PROBLEM DESCRIPTION:
Look for "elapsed" in the listing below. Gather each line that contains it.

DATA PROVIDED:

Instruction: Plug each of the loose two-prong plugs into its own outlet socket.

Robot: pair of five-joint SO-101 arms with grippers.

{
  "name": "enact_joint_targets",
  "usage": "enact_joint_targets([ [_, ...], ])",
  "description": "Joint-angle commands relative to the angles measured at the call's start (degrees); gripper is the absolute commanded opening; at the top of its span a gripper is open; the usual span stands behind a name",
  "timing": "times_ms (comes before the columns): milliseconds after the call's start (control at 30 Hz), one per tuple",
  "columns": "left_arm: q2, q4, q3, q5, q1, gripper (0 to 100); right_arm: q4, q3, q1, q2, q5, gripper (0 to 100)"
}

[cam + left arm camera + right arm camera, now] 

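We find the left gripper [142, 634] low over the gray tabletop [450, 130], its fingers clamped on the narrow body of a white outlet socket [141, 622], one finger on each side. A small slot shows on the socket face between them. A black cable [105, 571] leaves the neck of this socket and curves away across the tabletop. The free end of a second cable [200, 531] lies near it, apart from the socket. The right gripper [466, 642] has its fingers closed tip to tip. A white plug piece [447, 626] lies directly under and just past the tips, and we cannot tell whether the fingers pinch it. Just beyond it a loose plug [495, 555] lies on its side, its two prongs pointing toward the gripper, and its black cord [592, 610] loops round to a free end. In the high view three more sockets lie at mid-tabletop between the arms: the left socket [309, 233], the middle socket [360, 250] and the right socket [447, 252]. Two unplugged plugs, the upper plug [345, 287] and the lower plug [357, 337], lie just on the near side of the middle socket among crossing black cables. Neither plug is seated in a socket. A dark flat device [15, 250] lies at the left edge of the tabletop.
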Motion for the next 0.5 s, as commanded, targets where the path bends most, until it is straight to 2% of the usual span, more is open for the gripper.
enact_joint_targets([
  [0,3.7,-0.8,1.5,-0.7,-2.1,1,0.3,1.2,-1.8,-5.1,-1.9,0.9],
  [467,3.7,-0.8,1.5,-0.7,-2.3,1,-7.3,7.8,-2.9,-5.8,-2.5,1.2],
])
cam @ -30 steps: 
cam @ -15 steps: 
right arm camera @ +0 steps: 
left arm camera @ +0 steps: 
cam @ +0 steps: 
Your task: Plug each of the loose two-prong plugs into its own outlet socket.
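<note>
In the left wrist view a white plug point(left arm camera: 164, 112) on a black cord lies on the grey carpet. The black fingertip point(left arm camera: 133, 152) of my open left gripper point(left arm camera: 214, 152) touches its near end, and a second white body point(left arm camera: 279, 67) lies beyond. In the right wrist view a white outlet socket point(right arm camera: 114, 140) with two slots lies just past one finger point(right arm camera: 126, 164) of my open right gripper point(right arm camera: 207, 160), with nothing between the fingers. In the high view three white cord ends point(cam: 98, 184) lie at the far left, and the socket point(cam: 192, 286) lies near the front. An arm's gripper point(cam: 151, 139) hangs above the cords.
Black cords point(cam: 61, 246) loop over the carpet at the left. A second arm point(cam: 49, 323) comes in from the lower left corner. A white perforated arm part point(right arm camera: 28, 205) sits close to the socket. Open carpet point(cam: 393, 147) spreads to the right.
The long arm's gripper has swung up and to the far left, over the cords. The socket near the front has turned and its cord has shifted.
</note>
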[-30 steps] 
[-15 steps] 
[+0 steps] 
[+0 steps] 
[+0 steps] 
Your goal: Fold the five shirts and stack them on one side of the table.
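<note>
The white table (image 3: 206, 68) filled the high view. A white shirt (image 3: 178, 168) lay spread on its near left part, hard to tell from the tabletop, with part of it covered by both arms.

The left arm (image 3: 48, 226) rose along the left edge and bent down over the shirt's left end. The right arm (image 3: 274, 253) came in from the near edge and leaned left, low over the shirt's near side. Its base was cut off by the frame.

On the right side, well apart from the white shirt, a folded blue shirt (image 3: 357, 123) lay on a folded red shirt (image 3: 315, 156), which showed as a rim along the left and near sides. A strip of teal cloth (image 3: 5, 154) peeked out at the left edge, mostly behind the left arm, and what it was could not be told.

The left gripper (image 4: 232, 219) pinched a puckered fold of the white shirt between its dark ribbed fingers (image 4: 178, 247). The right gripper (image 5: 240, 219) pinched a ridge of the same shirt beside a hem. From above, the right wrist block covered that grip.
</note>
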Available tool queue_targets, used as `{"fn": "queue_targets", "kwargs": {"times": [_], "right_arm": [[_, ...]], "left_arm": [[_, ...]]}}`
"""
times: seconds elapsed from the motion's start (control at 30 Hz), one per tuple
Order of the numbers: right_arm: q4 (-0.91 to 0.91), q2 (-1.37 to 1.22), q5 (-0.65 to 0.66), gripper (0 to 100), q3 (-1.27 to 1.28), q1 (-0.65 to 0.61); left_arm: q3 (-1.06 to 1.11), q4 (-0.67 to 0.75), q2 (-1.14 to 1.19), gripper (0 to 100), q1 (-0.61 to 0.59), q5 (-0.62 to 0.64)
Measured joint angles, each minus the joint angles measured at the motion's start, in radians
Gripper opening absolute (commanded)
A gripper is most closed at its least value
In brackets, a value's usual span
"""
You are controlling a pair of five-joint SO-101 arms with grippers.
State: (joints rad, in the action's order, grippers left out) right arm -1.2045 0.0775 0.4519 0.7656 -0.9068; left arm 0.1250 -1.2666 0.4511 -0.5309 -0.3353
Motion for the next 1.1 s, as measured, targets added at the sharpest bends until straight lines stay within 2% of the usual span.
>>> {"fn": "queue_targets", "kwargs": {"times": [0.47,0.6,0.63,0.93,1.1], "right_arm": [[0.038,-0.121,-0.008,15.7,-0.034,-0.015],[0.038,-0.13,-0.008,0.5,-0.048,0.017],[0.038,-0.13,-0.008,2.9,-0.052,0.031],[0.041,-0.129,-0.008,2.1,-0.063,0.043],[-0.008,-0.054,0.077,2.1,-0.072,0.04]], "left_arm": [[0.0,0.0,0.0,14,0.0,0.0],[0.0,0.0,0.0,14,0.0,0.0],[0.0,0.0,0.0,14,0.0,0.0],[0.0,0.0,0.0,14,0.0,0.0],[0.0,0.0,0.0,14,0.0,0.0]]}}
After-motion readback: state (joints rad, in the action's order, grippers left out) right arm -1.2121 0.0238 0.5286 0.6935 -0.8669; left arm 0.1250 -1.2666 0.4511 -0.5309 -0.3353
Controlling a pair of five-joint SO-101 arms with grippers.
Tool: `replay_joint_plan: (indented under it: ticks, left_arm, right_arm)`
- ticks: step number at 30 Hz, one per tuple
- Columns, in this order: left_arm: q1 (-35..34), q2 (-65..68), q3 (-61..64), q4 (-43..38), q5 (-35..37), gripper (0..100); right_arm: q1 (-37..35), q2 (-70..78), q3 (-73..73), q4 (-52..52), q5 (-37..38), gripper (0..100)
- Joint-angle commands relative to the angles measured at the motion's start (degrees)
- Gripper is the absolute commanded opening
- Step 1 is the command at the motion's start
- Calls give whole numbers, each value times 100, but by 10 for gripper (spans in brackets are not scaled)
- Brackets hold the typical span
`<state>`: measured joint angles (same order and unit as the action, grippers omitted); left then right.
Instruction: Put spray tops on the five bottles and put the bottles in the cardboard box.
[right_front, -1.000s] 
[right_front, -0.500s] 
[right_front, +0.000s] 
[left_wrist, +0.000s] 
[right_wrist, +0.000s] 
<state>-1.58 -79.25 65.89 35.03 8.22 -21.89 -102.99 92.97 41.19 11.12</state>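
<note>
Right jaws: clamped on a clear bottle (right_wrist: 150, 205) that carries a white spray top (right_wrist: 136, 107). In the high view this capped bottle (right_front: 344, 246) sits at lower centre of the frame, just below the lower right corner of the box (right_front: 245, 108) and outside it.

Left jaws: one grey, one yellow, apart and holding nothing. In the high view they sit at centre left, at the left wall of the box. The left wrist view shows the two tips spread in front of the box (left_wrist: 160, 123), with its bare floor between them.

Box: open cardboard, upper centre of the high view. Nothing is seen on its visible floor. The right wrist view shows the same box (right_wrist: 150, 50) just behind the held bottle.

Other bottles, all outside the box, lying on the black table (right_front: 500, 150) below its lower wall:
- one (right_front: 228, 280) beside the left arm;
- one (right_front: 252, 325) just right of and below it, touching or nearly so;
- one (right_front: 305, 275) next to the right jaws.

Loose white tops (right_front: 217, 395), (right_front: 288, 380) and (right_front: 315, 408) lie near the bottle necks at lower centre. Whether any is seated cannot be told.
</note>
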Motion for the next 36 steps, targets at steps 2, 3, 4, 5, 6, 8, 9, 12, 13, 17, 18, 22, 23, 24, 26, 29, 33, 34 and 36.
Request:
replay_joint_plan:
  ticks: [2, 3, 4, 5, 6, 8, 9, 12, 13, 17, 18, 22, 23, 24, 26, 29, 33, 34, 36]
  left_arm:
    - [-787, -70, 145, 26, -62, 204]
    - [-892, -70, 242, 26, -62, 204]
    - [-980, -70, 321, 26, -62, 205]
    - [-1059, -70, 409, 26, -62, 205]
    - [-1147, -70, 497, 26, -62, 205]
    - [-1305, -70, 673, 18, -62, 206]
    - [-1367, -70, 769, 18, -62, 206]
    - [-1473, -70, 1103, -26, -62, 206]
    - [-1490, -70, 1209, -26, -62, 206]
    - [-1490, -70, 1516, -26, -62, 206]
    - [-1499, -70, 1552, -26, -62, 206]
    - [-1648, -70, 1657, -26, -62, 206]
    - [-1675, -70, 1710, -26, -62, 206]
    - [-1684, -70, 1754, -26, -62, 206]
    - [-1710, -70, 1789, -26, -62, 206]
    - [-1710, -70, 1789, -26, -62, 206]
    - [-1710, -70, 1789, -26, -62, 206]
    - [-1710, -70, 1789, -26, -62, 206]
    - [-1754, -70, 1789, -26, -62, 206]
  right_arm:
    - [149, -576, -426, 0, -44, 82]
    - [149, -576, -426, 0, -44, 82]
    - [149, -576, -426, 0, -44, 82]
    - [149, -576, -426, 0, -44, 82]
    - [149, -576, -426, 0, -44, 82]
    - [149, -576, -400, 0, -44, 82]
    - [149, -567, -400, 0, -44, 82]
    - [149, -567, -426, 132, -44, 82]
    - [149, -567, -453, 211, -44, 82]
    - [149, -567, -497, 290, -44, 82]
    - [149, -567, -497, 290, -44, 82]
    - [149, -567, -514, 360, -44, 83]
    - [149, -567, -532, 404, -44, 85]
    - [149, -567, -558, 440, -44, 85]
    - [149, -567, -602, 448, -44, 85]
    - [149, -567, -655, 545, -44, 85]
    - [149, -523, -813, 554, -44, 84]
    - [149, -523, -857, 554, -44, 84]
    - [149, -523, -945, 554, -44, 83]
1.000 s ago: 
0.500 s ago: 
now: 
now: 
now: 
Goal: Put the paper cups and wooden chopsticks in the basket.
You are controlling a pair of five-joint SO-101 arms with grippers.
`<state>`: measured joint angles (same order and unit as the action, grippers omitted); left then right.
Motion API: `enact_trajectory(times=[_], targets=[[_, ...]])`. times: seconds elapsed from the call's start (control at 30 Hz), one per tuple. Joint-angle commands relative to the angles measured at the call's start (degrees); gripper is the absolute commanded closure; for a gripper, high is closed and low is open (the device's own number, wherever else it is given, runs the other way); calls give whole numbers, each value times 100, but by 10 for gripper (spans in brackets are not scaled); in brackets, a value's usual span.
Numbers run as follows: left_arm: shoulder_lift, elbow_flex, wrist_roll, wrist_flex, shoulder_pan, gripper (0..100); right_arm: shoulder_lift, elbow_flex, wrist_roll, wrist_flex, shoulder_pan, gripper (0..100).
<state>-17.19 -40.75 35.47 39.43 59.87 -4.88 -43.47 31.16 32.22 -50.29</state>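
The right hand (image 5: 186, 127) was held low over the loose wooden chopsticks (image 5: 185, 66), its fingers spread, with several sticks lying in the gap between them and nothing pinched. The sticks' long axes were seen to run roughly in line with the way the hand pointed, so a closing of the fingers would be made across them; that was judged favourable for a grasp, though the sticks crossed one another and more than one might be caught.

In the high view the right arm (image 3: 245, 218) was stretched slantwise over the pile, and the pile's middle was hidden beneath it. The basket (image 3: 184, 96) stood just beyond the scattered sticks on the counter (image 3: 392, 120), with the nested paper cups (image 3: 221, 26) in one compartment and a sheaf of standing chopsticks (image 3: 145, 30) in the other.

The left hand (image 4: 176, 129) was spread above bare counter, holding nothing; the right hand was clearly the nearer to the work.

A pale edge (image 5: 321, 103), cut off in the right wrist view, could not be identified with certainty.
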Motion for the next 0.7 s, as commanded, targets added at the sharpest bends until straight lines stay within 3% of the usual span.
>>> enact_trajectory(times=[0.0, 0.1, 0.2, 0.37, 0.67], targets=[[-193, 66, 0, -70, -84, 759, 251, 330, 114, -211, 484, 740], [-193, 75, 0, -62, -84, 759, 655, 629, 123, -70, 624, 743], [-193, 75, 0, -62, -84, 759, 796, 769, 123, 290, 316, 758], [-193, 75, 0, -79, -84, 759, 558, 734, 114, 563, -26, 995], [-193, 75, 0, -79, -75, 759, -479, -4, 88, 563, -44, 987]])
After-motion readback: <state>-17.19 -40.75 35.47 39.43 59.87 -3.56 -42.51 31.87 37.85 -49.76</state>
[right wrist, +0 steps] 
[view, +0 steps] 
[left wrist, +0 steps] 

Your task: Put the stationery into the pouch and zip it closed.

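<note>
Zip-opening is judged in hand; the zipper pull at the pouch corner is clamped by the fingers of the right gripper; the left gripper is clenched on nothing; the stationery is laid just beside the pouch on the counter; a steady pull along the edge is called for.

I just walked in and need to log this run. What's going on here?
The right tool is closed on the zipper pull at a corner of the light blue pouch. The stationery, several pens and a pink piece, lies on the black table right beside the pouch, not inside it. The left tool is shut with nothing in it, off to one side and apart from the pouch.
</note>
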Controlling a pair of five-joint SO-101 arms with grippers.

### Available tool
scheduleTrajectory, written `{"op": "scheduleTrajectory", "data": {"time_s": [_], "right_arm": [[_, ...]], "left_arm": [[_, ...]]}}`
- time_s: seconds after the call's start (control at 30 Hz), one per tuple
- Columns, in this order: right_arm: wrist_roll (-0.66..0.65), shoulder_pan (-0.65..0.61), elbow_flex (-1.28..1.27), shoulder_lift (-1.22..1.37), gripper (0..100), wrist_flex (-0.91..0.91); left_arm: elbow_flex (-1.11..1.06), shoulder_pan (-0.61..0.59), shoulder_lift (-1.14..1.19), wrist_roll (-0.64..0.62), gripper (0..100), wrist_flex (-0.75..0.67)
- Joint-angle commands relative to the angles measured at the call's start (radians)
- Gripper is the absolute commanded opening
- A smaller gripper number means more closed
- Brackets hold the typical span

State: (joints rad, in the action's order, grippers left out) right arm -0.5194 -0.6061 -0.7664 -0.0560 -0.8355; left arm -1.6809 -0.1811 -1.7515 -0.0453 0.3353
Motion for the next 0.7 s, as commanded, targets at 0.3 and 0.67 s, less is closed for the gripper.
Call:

WRITTEN SOLUTION:
times: seconds elapsed from the motion's start (control at 30 Hz), one per tuple
Motion API: `enact_trajectory(times=[_], targets=[[_, ...]])`. times: seconds elapsed from the call's start (control at 30 Hz), one per tuple. Joint-angle commands relative to the angles measured at the call's start (degrees); gripper is the absolute commanded closure; for a gripper, high is closed and low is open (the device's own number, wherever else it is given, runs the other way); calls give whole numbers, each value times 100, but by 10 for gripper (spans in brackets are not scaled); in brackets, a value's usual span.

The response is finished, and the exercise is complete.